Félix Antoine Tshisekedi Tshilombo, le Président réélu et investi
*Augustin Kabuya a, en principe, fini sa mission. Après les arrêts de la Cour Constitutionnelle, la nouvelle configuration de la Majorité Parlementaire, avec toutes les listes dûment établies, est déjà connue. Tout comme, les forces politiques et sociales devant constituer, elles aussi, la Majorité Présidentielle, sont aussi connues. Tout ce qui reste, à moins d’avoir encore quelques derniers réglages, c’est de passer à la vitesse supérieure, en désignant le Formateur ou encore le Premier Ministre Formateur. Déjà, le jeudi 22 février 2024, Félix Antoine Tshisekedi Tshilombo, s’exprimant devant la Presse au Studio Maman Angebi, à la Rtnc1, sur fond d’un peu d’humour, avait annoncé que si l’Informateur lui déposait son rapport, par exemple, un samedi de n’importe quelle semaine, lui procéderait, selon son pouvoir discrétionnaire reconnu par la Constitution et les Lois de la République en tant que Chef de l’Etat, à la nomination du Formateur ou de la Formatrice du nouveau gouvernement le lundi qui suivrait. Et, dans le cas d’espèce, doit-on espérer qu’au cas où ce rapport lui était déposé aujourd’hui, comme il l’avait si bien souhaité, lui-même, ce jour-là, il n’en aurait plus que pour plus ou moins 48 heures pour vider le suspense ?
Et maintenant ?
Rentré à Kinshasa, après un bref séjour à Lomé, au Togo, et à Nouakchott en Mauritanie, où il a eu, tour à tour, à aborder plusieurs questions dont l’insupportable crise sécuritaire qui sévit dans l’Est de la RD. Congo, Félix Tshisekedi a là, du pain sur la planche.

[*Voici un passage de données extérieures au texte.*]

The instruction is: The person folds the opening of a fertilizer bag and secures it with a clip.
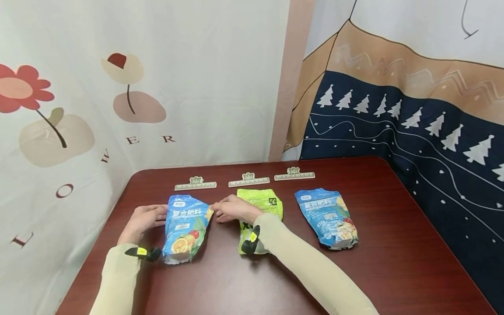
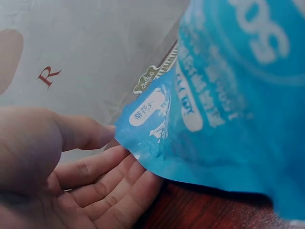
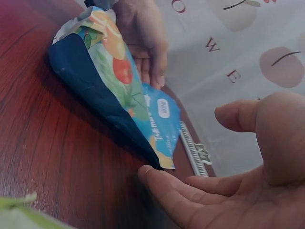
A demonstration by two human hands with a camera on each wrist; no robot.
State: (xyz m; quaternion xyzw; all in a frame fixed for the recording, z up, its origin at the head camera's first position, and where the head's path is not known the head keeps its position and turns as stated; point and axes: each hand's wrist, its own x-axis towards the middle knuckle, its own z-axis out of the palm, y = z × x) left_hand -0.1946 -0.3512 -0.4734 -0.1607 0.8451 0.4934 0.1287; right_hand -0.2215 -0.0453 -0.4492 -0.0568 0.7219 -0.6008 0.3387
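Note:
A blue fertilizer bag (image 1: 185, 227) with fruit printed on it lies at the left of the table, between the two hands. At its left edge is my left hand (image 1: 144, 221); in the left wrist view the thumb and extended fingers (image 2: 102, 186) meet the bag's rim. My right hand (image 1: 236, 209) reaches over a green bag (image 1: 260, 199) to the blue bag's right corner. The right wrist view shows its fingertips (image 3: 151, 172) right at that corner, with the thumb (image 3: 236, 116) held well apart. The right forearm hides part of the green bag.
Another blue fertilizer bag (image 1: 327, 216) lies to the right. Along the table's back edge lie three ruler-patterned bag clips, left (image 1: 195, 184), middle (image 1: 249, 180) and right (image 1: 294, 175). Printed curtains (image 1: 220, 87) hang behind the dark red table (image 1: 393, 245).

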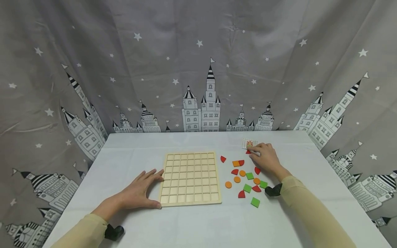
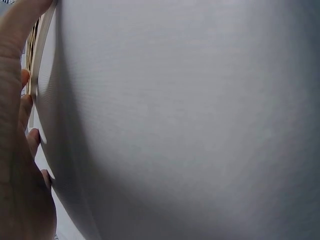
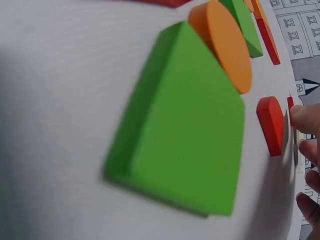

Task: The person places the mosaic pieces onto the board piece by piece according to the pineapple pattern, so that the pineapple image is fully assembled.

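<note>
My left hand [image 1: 141, 191] rests at the left side of a pale wooden grid board [image 1: 190, 204], thumb by its near corner and spread fingers along its edge. In the left wrist view, its fingers [image 2: 33, 140] lie close along the white tabletop. Out to the far right, my right hand [image 1: 265, 156] pinches a red quarter-circle piece [image 1: 248, 151] between thumb and finger, just in front of a small printed card [image 1: 246, 143]. The thumb covers part of that red piece [image 3: 291, 107] in the right wrist view.
Right of the board lie several loose flat pieces: green squares [image 1: 255, 202], orange circles [image 1: 228, 185] and red quarter-circles [image 1: 241, 194]. One orange piece [image 1: 236, 163] adjoins a red one. A grey curtain [image 1: 198, 51] with printed castles hangs behind the white table [image 1: 124, 144].
</note>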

Quoiqu’écartelé entre cette situation, certes, préoccupante à cause de massacres et autres cruautés imposés aux populations congolaises, désormais, obligées de serpenter les montagnes et, même, d’affronter les morsures des mollusques et autres insectes venimeux, Félix Tshisekedi, après son élection intervenue, le 20 décembre 2023, et son investiture, le 20 janvier 2024, n’a pas d’autre choix que de disposer de plusieurs fers au feu.

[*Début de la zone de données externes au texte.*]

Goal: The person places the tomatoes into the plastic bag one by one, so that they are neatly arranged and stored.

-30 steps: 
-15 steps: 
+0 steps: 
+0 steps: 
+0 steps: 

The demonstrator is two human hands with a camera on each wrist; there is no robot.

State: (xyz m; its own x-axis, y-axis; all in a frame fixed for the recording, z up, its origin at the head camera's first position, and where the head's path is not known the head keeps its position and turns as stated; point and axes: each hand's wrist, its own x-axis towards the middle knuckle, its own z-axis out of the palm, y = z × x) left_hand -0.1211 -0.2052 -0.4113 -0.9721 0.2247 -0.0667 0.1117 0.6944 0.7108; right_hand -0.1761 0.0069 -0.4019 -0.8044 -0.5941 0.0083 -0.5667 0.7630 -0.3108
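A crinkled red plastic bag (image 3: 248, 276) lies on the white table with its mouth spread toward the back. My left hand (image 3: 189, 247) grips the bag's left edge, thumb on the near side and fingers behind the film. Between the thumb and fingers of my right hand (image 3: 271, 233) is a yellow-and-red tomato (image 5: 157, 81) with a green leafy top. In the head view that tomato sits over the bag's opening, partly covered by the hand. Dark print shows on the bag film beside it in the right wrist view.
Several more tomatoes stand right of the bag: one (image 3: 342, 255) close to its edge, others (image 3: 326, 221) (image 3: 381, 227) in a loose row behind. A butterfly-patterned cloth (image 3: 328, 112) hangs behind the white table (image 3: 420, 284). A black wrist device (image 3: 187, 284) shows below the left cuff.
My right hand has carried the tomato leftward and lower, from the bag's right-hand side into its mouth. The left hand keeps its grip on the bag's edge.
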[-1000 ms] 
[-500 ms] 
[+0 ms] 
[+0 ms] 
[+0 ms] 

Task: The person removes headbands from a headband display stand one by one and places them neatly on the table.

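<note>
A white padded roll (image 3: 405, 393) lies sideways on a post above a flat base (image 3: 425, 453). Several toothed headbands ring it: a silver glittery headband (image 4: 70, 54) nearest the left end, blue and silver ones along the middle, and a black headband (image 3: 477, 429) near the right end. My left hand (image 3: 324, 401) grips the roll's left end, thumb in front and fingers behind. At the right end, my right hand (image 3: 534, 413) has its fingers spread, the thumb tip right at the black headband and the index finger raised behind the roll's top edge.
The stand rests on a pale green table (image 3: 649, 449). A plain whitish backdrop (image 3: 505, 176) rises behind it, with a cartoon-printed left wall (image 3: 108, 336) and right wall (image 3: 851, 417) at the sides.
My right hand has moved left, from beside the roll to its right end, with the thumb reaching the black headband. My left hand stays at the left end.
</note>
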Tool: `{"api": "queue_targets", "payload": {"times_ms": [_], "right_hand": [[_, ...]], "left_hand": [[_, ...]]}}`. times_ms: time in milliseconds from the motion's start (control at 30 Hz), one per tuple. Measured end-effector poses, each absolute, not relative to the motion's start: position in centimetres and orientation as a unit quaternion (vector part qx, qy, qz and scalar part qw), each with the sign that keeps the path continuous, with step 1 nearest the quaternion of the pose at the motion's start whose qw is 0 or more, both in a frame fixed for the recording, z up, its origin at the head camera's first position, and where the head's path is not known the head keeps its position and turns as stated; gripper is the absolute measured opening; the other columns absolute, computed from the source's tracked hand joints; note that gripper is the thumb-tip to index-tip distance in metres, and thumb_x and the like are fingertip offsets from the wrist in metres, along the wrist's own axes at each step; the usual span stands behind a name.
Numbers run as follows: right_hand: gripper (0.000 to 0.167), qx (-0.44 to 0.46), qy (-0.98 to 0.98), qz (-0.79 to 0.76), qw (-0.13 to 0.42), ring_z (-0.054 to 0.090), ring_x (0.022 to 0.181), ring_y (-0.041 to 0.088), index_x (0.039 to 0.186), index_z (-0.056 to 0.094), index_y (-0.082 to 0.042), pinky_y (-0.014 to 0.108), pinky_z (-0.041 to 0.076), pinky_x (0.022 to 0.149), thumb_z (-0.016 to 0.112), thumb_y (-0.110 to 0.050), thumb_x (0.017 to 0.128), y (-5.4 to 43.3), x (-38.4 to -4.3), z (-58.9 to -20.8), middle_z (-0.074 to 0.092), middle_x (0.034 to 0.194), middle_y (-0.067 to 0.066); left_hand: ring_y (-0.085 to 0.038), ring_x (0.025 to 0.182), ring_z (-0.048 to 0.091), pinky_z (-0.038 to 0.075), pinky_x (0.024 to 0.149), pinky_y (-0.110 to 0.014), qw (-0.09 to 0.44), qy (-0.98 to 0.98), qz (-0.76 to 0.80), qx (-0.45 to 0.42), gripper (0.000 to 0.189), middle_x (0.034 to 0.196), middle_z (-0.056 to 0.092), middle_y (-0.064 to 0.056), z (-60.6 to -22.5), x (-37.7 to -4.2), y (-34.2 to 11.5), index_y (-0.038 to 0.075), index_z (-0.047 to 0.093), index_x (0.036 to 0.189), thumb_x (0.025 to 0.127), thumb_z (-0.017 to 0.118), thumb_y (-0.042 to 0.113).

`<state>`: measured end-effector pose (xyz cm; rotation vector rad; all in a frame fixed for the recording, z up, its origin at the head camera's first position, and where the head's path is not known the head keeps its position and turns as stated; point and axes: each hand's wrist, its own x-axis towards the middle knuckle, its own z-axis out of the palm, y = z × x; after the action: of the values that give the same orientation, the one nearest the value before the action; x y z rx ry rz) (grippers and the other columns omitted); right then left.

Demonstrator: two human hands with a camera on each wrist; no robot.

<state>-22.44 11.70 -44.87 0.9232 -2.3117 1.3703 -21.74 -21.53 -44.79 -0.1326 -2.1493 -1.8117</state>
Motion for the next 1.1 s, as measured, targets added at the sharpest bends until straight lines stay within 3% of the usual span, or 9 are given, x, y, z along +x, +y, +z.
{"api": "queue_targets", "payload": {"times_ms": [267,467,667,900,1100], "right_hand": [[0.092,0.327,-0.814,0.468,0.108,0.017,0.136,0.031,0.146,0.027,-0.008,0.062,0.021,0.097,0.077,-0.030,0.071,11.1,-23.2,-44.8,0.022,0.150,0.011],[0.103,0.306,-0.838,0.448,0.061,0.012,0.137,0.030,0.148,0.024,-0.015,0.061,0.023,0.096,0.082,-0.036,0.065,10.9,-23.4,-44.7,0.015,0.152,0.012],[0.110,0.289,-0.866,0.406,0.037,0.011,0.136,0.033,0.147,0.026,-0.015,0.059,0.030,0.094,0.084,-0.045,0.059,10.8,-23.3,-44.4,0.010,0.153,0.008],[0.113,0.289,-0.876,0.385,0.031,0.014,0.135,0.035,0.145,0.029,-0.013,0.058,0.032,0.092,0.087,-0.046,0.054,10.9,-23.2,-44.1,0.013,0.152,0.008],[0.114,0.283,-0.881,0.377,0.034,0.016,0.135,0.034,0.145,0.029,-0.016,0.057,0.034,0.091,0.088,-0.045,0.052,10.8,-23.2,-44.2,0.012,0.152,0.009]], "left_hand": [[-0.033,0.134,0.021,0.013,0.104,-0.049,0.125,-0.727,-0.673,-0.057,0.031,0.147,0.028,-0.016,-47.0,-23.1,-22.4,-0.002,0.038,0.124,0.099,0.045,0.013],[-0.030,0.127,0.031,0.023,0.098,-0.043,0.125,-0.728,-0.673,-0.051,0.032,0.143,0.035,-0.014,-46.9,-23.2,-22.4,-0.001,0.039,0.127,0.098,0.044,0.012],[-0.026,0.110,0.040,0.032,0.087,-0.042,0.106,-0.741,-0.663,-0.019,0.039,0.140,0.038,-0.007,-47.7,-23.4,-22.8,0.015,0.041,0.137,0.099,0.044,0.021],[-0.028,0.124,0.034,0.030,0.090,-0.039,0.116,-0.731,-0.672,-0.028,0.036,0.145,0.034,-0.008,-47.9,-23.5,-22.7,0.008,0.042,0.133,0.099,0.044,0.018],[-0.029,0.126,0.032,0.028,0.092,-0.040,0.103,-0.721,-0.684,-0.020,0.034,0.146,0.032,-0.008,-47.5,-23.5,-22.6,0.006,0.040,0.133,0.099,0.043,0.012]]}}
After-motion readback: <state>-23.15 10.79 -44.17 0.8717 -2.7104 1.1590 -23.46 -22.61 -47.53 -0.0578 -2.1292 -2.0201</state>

D’un côté, la guerre, à la fois, diplomatique et sur les théâtres d’opérations militaires. Et d’un autre, la gestion quotidienne qui, elle, transite forcément par l’installation de nouvelles institutions et la réalisation des réformes indispensables.

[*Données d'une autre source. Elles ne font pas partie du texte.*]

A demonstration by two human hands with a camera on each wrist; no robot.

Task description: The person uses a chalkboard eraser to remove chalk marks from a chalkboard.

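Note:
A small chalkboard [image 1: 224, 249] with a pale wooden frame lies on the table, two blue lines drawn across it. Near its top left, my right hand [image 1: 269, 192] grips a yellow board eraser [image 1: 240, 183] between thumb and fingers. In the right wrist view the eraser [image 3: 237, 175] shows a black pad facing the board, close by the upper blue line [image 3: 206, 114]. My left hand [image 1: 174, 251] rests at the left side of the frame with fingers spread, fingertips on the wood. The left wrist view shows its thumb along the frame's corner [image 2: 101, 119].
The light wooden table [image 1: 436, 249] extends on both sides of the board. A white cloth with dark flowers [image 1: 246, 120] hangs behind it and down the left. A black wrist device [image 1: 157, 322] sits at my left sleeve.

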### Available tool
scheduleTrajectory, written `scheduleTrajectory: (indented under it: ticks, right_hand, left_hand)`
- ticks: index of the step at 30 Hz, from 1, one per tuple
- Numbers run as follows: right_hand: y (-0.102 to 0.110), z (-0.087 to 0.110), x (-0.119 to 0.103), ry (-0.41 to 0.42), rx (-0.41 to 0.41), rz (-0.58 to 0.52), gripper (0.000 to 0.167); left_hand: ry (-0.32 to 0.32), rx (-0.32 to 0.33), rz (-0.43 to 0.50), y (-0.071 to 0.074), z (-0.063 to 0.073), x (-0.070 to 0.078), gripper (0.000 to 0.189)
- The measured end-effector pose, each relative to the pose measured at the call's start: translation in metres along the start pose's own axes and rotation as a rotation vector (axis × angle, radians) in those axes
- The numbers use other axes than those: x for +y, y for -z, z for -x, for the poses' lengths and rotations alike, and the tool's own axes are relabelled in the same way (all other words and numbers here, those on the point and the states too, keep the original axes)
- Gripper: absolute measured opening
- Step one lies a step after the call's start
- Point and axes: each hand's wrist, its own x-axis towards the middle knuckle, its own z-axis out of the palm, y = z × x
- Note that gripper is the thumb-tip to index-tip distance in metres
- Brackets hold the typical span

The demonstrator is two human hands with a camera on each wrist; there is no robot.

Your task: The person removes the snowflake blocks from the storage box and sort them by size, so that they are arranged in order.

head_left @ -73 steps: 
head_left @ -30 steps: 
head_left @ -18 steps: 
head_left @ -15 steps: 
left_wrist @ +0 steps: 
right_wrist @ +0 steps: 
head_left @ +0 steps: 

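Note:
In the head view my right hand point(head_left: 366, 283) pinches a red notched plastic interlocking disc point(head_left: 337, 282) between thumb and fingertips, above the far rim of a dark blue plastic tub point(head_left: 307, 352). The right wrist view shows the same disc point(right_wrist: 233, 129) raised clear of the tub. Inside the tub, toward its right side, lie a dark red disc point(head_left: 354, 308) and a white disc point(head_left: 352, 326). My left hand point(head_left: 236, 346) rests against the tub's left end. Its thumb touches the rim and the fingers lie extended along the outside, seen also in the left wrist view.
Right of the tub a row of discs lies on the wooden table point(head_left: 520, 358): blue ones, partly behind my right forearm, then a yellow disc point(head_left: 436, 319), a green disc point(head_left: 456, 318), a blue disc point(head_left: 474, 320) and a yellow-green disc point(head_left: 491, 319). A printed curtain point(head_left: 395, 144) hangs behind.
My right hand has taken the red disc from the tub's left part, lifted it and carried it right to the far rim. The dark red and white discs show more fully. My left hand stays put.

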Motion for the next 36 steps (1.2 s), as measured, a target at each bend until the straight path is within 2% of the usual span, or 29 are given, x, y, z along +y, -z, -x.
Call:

D’où, la nécessité de dépasser l’étape de l’Informateur, de désigner un Formateur ou, carrément, d’un Premier Ministre Formateur du Gouvernement, permettrait de mettre fin à l’expédition des affaires courantes devenue chronique et dont les effets pervers sont, du reste, connus en termes d’inertie ou d’inanition dans le fonctionnement du corpus institutionnel congolais.